Миры и столкновенья Осипа Мандельштама | страница 124



И он ушел, разборчивый творец,
на голоса прозрачные деливший
гул бытия, ему понятный гул…

Набоков голоса не делит, а сливает, синтезируя новый опыт, обозначенный двумя именами — Пушкина и Толстого. Как говорил герой «Бани» Маяковского: «И Толстой, и Пушкин <…> — это всё хотя и в разное время, но союбилейщики, и вообще» (XI, 298). На языке символической геометрии стихотворения выраженные как Игла и Шар. Шар-толпа, безуховско-каратаевская округлость Толстого и острота Пушкина. Это две половинки нового символа. Пушкинско-толстовский синтез, их расцветающая рифма и позиционная уравненность в бытии — плод собственно набоковских исканий. Рассказ «Адмиралтейская игла» говорит на языке символов стихотворения «Толстой». Авторская интенция рассказа такова:

И то сказать: должна людская память
утратить связь вещественную с прошлым,
чтобы создать из сплетни эпопею
и в музыку молчанье претворить.

Точное указание на многоязычную природу такой поэтики дано во втором стихотворении «трилистника балаганного» Иннокентия Анненского — «Шарики детские». Стихотворение, безусловно, революционно по тематике (хотя по сути таково все творчество «классициста» Анненского). Первоначально название стихотворения было «Красные шары». Некий балагур торгует шарами, как он выражается, — «на шкалики», на водку то есть. Представление дает весь сословный срез российской государственности: от крестьянина до гербового орла. Для понимания торга он ставит странное условие — знание немецкого языка:

Эй, воротник, говоришь по-немецки? <…>
Жалко, ты по-немецки слабенек…

К сожалению, придется опустить всю прелестную игру текста, кроме основного — разносчик шаров настойчиво внушает публике, что шар (Schar) терпения чреват острием (Scharf), если перерезать нитку, то все множество взовьется в небо красным бунтом.

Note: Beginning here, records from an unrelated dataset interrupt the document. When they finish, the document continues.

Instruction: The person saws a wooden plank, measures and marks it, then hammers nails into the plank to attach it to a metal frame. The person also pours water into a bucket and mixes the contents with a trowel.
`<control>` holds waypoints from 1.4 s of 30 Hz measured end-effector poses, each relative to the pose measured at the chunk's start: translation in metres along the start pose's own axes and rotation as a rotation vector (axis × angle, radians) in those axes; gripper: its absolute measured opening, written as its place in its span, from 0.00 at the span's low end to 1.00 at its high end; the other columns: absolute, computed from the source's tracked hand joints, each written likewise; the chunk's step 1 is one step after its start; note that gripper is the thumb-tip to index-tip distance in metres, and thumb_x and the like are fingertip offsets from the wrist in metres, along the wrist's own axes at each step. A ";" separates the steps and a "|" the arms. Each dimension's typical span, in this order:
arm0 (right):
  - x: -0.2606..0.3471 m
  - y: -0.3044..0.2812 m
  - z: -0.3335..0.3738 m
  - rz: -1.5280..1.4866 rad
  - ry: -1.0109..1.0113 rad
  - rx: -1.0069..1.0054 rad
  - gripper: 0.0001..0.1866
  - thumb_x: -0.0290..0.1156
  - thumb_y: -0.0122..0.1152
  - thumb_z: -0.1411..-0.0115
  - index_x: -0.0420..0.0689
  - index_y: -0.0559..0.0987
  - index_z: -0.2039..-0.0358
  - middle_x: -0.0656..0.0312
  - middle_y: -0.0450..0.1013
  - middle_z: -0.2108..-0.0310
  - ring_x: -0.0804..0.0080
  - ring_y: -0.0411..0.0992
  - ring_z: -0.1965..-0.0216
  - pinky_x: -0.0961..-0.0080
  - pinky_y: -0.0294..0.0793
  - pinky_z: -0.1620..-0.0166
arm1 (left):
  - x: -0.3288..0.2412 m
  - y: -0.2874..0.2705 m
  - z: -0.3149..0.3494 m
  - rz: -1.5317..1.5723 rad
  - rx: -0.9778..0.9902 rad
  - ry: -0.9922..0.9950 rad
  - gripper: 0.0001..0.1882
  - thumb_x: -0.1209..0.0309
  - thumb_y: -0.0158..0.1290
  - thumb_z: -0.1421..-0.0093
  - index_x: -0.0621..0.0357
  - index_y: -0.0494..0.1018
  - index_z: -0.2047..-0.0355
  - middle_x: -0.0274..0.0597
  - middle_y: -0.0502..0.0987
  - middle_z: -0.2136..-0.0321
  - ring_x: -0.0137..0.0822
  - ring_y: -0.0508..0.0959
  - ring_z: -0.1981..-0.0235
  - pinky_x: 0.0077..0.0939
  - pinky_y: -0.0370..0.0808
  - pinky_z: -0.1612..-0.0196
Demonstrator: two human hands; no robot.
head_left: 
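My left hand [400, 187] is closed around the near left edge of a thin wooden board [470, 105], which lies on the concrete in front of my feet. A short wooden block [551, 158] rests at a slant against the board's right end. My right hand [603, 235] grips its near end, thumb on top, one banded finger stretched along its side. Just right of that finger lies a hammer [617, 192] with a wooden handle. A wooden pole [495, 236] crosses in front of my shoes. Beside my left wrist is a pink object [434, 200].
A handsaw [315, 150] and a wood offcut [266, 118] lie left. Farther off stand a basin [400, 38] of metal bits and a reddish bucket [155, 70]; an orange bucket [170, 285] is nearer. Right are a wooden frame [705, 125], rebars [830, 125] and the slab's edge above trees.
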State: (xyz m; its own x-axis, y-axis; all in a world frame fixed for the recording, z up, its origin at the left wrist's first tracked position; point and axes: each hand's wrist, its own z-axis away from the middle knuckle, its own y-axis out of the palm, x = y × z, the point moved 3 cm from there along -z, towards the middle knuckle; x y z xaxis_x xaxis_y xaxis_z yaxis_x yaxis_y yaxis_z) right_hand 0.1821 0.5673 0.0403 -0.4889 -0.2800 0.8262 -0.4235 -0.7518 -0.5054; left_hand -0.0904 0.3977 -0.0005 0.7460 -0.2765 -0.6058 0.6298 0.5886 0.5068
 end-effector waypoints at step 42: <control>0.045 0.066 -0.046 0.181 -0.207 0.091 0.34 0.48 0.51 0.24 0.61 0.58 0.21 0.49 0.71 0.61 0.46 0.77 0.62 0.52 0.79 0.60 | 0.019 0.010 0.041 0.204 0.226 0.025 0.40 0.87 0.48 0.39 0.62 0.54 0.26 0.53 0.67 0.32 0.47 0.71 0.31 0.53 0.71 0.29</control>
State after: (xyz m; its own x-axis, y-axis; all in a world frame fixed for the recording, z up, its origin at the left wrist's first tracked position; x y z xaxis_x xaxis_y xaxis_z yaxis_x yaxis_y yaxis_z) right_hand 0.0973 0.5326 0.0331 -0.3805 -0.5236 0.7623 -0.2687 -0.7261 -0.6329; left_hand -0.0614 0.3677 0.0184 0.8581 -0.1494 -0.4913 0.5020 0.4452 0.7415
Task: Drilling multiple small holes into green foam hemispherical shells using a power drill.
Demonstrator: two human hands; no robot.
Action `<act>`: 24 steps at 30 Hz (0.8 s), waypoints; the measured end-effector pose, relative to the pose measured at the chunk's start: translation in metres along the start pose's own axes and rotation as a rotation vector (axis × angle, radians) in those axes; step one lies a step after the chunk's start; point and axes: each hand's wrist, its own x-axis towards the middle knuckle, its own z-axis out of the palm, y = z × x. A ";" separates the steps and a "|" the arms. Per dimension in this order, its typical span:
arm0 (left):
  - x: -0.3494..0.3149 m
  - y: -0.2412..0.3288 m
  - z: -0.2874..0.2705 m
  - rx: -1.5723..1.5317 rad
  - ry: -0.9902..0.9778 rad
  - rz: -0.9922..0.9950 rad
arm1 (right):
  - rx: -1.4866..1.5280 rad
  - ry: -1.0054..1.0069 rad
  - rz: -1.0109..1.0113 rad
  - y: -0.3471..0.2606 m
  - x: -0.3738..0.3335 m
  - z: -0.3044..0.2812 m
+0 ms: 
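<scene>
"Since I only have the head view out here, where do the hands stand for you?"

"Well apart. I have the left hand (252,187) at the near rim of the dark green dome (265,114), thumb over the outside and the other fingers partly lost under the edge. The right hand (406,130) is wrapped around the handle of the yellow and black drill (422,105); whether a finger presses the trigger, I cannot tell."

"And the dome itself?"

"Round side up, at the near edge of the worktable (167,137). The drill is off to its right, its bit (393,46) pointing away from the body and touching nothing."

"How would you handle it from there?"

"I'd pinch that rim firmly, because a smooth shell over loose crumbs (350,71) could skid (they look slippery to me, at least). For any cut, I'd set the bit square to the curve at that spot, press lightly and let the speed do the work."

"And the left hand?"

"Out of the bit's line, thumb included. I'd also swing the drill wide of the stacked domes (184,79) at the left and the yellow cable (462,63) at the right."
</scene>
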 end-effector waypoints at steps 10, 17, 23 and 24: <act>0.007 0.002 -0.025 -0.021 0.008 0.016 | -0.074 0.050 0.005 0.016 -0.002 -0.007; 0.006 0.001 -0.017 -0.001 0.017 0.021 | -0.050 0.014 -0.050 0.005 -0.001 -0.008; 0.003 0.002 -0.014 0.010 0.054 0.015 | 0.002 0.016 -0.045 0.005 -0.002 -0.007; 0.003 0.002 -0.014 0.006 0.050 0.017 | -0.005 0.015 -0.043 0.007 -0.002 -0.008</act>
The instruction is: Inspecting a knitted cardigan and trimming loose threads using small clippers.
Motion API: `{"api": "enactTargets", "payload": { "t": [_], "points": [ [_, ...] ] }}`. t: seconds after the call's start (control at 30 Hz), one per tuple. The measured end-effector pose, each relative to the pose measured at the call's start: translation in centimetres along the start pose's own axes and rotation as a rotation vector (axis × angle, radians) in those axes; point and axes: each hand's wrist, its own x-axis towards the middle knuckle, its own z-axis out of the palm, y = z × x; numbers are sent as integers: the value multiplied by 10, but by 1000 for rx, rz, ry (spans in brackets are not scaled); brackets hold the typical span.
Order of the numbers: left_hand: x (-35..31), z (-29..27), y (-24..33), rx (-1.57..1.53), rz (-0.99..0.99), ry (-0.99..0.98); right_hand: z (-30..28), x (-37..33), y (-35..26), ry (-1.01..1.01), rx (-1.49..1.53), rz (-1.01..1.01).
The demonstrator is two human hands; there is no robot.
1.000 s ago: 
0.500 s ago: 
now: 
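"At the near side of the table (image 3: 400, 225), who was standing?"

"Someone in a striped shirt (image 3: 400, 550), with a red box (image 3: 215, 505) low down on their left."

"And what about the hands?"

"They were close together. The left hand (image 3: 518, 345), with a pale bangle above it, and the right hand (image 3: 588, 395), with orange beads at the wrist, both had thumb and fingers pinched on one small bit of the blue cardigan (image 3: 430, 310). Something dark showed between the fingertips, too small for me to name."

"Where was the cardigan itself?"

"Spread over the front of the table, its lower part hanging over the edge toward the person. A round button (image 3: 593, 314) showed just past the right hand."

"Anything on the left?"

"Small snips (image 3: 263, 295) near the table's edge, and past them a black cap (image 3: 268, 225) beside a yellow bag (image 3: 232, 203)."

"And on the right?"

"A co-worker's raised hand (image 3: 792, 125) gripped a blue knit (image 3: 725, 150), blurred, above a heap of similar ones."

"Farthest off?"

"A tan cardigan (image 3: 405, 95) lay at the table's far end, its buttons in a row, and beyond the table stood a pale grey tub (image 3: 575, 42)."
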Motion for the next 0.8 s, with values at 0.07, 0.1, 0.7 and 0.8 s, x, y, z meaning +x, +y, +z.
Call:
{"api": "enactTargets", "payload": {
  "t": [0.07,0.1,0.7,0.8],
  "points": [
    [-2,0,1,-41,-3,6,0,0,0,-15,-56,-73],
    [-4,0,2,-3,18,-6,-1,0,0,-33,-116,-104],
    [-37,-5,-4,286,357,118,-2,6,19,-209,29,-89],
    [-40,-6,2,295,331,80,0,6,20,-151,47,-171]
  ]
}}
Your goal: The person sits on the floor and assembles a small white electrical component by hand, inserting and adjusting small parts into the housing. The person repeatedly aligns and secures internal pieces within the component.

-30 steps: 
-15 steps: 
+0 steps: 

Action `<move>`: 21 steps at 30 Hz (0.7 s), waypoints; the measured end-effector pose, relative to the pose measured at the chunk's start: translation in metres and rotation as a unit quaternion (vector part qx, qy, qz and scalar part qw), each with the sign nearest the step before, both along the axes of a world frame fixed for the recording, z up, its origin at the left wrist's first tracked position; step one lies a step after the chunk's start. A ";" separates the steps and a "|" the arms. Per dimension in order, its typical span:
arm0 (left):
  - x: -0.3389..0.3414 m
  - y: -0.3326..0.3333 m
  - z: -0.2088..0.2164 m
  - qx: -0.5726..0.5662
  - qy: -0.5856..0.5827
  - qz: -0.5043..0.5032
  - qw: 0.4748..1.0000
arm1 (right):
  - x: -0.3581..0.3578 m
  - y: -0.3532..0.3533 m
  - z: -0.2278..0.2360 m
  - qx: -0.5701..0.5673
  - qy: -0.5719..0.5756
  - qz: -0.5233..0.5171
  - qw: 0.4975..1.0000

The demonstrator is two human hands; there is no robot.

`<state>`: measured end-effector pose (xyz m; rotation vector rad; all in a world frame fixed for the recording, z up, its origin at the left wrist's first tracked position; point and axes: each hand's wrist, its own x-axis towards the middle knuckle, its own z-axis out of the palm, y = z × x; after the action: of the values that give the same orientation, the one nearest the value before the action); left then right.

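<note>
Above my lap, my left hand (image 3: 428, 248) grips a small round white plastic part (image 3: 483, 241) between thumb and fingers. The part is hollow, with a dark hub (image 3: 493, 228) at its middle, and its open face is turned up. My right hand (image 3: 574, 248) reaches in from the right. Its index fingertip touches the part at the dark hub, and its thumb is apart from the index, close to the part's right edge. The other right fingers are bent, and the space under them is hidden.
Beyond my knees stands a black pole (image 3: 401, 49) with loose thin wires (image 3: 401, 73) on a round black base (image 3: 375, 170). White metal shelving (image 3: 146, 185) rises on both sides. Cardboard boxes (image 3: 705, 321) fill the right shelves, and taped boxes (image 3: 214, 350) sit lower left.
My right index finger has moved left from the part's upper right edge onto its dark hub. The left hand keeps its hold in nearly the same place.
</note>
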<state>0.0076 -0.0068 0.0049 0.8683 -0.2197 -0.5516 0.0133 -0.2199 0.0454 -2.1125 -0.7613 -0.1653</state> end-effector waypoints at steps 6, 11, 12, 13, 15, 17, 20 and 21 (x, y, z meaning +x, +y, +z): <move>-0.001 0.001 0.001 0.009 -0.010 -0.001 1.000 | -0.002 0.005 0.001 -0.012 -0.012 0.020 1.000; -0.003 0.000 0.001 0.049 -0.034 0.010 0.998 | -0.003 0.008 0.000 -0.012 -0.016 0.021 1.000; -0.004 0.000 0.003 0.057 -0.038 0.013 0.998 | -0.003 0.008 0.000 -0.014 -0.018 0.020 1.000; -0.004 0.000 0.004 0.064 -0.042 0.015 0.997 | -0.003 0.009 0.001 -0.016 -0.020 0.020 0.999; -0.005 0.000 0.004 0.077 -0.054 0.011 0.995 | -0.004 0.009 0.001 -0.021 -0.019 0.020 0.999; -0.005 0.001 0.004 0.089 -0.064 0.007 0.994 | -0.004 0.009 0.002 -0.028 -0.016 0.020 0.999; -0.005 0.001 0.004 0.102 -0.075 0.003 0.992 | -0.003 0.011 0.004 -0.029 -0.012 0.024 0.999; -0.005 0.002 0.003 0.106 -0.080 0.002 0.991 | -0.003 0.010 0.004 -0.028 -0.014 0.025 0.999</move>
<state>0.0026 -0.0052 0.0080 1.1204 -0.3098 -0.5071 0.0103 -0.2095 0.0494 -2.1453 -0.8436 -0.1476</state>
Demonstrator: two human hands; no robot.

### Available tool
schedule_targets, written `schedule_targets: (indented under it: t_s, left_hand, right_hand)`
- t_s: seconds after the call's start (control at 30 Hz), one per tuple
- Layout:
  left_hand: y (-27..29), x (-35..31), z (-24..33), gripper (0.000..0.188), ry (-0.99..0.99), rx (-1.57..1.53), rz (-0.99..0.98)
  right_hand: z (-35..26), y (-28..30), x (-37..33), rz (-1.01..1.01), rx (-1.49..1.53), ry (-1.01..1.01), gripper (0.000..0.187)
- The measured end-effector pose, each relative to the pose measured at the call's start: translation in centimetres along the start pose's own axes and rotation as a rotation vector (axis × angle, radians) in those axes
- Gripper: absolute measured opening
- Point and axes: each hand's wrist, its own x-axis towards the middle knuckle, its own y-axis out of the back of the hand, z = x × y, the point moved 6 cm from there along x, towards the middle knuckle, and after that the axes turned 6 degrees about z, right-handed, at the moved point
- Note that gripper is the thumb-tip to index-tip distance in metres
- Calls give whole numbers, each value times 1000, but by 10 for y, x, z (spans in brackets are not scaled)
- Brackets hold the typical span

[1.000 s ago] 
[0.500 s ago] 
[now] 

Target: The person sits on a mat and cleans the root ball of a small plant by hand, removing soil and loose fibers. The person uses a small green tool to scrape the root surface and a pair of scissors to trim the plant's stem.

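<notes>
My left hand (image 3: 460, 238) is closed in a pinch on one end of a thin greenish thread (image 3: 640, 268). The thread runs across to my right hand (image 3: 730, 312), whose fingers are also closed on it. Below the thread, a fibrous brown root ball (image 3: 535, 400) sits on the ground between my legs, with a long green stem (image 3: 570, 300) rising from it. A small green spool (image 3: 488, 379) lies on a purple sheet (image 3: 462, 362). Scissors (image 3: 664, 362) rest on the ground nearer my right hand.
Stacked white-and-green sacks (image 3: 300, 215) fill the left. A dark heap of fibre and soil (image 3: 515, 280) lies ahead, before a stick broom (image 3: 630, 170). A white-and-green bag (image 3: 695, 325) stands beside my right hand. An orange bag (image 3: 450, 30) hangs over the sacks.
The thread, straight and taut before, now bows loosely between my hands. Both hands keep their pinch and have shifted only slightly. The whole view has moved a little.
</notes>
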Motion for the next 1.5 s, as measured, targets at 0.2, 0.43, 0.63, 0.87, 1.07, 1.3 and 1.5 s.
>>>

Мир как война с обоюдным участием Пушкина и Толстого увиден глазами молодого варвара-Маяковского в предвоенном, зимнем, начала 1914 года, стихотворении «Еще Петербург»:

В ушах обрывки теплого бала,
А с севера — снега седей —
Туман, с кровожадным лицом каннибала,
Жевал невкусных людей.
Часы нависали, как грубая брань,
За пятым навис шестой.
А с неба смотрела какая-то дрянь
Величественно, как Лев Толстой.
(I, 63)

Меньше, чем на Бога, Маяковский, конечно, не замахивался. «Какую-то дрянь», которая смотрит то ли с неба, то ли «с крыш» (в первой публикации), мы и воспринимаем как богохульство. Но Маяковский борется еще с двумя божествами, литературными — с названным Толстым и неназванным каннибалом Ганнибалом-Пушкиным. Именно так описан Пушкин и в хлебниковском «Одиноком лицедее».